A second explanation for the timing of the cut is the possibility that this vintage of the FOMC would like to show that it can be more nimble than some people think they might be. Students of monetary policy have always found the gradualism that is so characteristic of central bank actions puzzling. If the proper interest rate instrument setting is 2 or 3 or 4 percentage points below or above the current level, why not just change it all at once? Why march along in 25 or possible 50 basis point increments? Our understanding of the impact of monetary policy on the economy, as summarized in statistical models, gives little justification for the inertia that is inherent in such a policy path.

So, here’s an alternative explanation for why the timing and size of the 75 basis point intermeeting cut in the federal funds rate target. Chairman Bernanke and his colleagues want us to know that when they see changes in the economy that compromise their medium-term stabilization objectives, they will act. They will do what needs to be done and they will do it right away.

My two explanations are not mutually exclusive. But in order to figure out if either one is correct (or some combination) we will need more information.
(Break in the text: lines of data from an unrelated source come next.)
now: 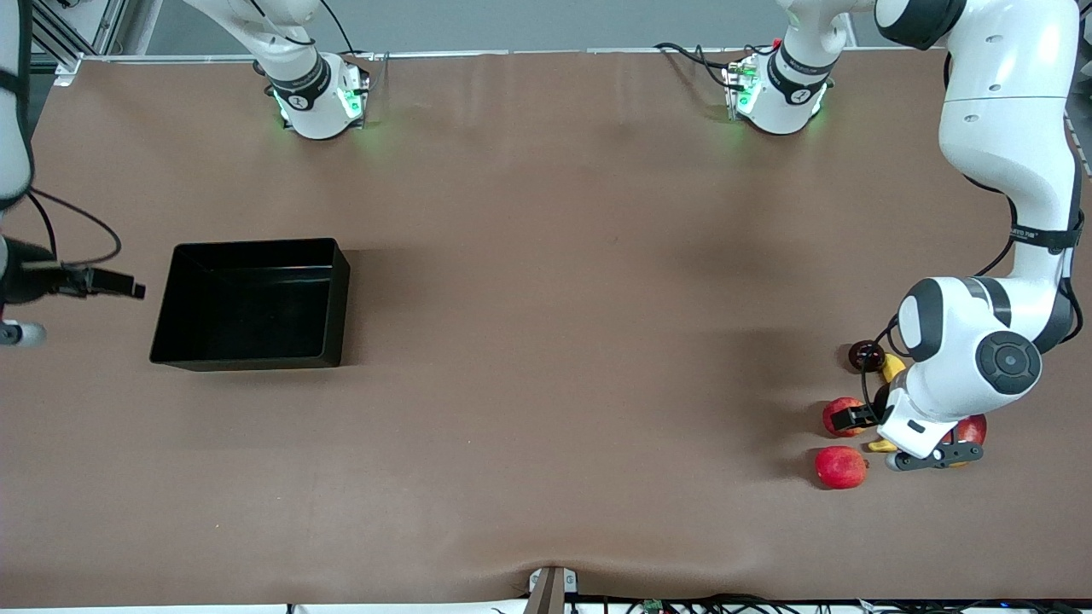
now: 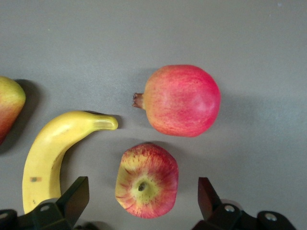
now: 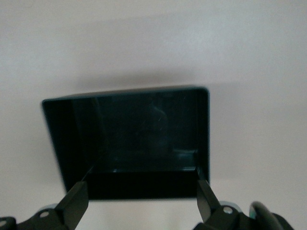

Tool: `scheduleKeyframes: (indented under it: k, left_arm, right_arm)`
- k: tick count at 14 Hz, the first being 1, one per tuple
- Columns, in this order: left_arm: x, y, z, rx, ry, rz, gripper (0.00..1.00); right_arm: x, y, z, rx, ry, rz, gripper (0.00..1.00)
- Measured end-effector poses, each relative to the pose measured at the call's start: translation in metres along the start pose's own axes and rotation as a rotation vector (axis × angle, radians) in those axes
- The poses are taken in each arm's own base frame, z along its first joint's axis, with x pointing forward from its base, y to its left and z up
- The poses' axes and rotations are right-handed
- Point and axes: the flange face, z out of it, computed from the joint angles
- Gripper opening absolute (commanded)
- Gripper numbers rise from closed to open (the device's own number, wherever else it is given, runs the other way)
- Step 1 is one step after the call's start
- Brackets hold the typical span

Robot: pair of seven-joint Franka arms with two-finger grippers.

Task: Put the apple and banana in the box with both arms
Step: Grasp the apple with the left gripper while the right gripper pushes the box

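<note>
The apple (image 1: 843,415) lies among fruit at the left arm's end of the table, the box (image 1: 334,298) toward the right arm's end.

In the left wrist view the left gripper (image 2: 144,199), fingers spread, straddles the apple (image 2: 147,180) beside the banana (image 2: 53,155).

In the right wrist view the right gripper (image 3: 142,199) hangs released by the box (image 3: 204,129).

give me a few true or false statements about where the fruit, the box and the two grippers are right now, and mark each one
1. The box holds no fruit. True.
2. The left gripper is shut on the banana. False: its fingers are open on either side of the apple, which lies on the table.
3. The apple lies beside the banana, not touching it. True.
4. The right gripper is over the fruit. False: it is open at the box, at the right arm's end of the table.
5. The pomegranate is in the box. False: it lies on the table close to the apple.
</note>
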Motion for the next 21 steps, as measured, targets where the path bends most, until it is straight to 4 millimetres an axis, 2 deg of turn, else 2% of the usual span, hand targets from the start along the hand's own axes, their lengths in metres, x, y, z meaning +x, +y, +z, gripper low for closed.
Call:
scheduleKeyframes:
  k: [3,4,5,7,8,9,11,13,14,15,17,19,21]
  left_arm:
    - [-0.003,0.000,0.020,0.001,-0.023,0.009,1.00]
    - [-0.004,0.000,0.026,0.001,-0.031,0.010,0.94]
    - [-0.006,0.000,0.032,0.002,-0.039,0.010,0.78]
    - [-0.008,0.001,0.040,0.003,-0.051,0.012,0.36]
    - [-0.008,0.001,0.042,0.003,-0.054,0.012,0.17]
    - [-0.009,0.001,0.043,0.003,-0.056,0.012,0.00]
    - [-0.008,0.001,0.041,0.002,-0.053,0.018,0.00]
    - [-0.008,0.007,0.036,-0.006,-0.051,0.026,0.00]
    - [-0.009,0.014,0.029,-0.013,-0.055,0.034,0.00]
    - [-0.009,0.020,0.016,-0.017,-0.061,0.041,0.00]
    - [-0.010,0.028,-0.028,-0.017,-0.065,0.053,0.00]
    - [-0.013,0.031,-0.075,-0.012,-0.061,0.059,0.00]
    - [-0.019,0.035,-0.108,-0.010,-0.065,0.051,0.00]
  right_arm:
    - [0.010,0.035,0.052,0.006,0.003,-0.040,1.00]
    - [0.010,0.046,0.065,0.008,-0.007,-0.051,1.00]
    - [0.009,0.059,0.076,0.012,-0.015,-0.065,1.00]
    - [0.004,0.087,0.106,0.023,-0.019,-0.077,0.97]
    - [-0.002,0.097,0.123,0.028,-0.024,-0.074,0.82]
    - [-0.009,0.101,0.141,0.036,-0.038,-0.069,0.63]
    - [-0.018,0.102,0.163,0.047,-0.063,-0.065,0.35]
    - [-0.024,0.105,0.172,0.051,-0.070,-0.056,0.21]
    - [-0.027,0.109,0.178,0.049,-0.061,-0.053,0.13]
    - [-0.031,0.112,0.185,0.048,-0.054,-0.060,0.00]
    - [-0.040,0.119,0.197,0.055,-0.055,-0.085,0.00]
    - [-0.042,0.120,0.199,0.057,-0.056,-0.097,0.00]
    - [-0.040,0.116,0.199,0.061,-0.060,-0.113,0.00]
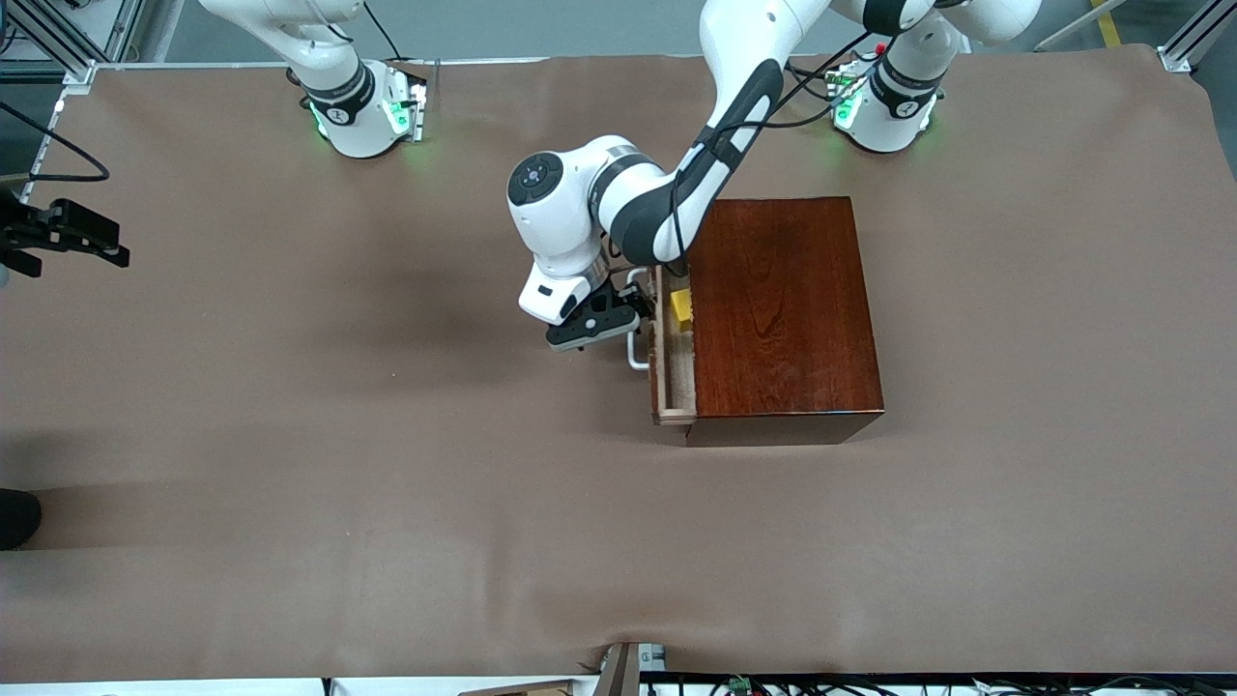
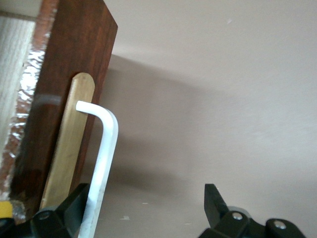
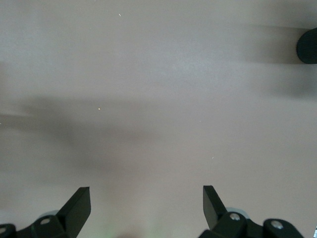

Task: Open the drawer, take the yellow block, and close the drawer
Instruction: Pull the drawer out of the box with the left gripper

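Observation:
The dark-red wooden box [image 1: 783, 309] stands mid-table. Its drawer [image 1: 674, 377] is pulled out a short way toward the right arm's end, so the pale tray shows. The yellow block [image 1: 682, 306] lies in the tray, and a corner of it shows in the left wrist view [image 2: 4, 210]. My left gripper [image 1: 630, 314] is open at the white bar handle [image 1: 635, 353]. In the left wrist view the handle [image 2: 104, 163] lies between the open fingers, close against one fingertip [image 2: 79, 196], beside the drawer front [image 2: 74, 74]. My right gripper [image 1: 92, 237] waits open and empty over the table at the right arm's end, also seen in its wrist view [image 3: 146, 193].
Brown cloth [image 1: 387, 464] covers the table. A dark rounded object [image 1: 14, 517] sits at the table edge at the right arm's end, nearer the front camera; it also shows in the right wrist view [image 3: 308, 45].

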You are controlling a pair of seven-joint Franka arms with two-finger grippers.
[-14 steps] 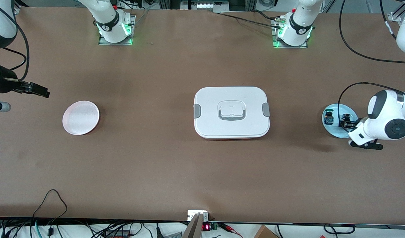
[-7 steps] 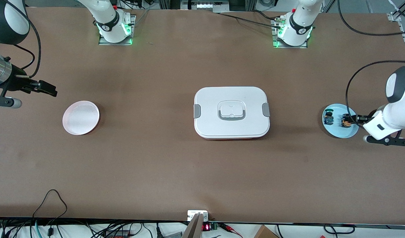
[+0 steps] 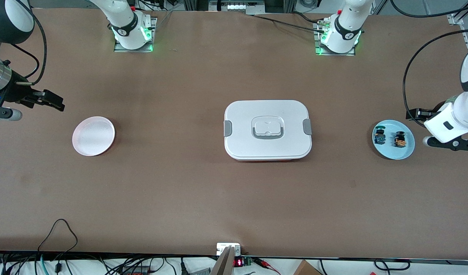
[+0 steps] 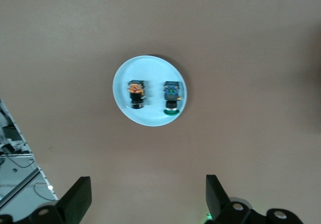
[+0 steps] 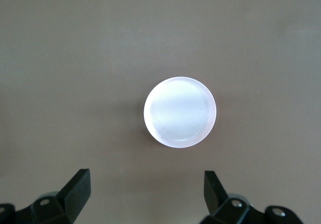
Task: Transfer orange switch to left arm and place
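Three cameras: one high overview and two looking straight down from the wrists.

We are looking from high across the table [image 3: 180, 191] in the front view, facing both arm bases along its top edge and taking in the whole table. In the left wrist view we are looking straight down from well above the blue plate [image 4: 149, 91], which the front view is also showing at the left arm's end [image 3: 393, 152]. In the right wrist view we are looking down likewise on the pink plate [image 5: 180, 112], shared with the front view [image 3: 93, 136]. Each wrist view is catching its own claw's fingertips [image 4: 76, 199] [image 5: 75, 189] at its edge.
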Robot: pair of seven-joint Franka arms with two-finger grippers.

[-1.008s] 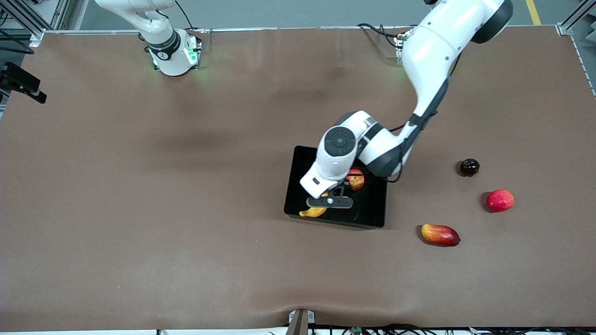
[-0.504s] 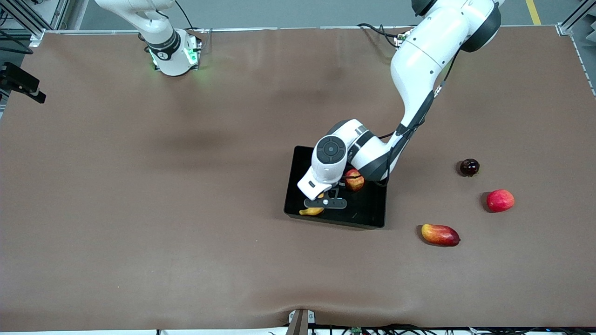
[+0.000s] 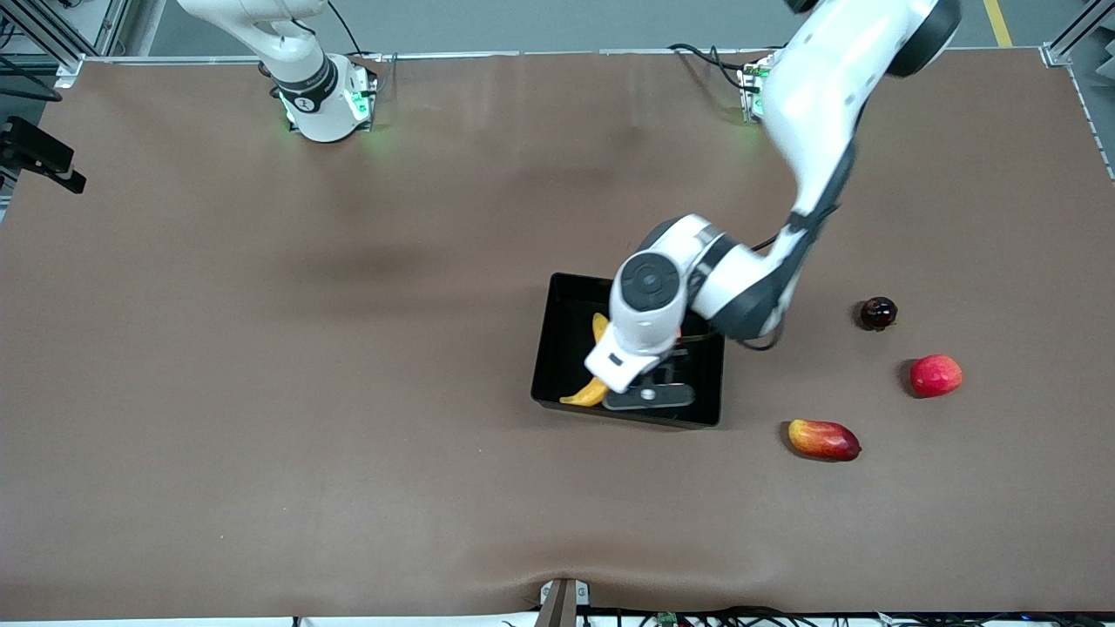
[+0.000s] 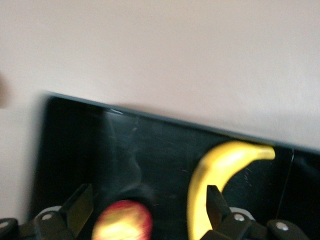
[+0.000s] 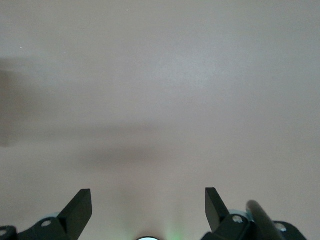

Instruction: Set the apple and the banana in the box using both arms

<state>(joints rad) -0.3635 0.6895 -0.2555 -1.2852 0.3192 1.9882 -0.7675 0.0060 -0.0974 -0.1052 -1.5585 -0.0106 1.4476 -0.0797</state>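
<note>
The black box (image 3: 563, 324) stands mid-table. The yellow banana (image 3: 596, 369) lies in it, along the wall toward the right arm's end. My left arm's hand hides the apple in the front view. In the left wrist view the red, yellow-streaked apple (image 4: 125, 221) lies on the box floor (image 4: 95, 150) under my left gripper (image 4: 149, 188). That gripper is open and holds nothing, with the banana (image 4: 220, 170) beside one finger. My right gripper (image 5: 148, 191) is open and empty over bare brown table, out of the front view.
Toward the left arm's end lie a plain red fruit (image 3: 935, 375), a red-and-yellow mango-shaped fruit (image 3: 823, 439) and a small dark round fruit (image 3: 878, 313). A black fixture (image 3: 39, 155) juts in at the right arm's end.
My left gripper has opened and let go of the banana, which now lies in the box. The hand has shifted toward the left arm's end, covering the apple. The right arm has not moved.
</note>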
I should not sign off without making some comment about inflation. As discussed in my most recent inflation update, recent readings suggest that inflation is on its way up. Most forecasts that I have seen suggest the inflation trend (as measured by the Consumer Price Index) will be not be lower a year from now than it is today. That means that we are likely to enter 2009 with a CPI inflation trend of at least 2¾ percent; surely above the 2 percent most of us would like to see. Clearly, today’s actions are not directed at combating this gathering menace. Instead, for now the FOMC is forsaking its inflation objective in an attempt to keep the recession from getting worse.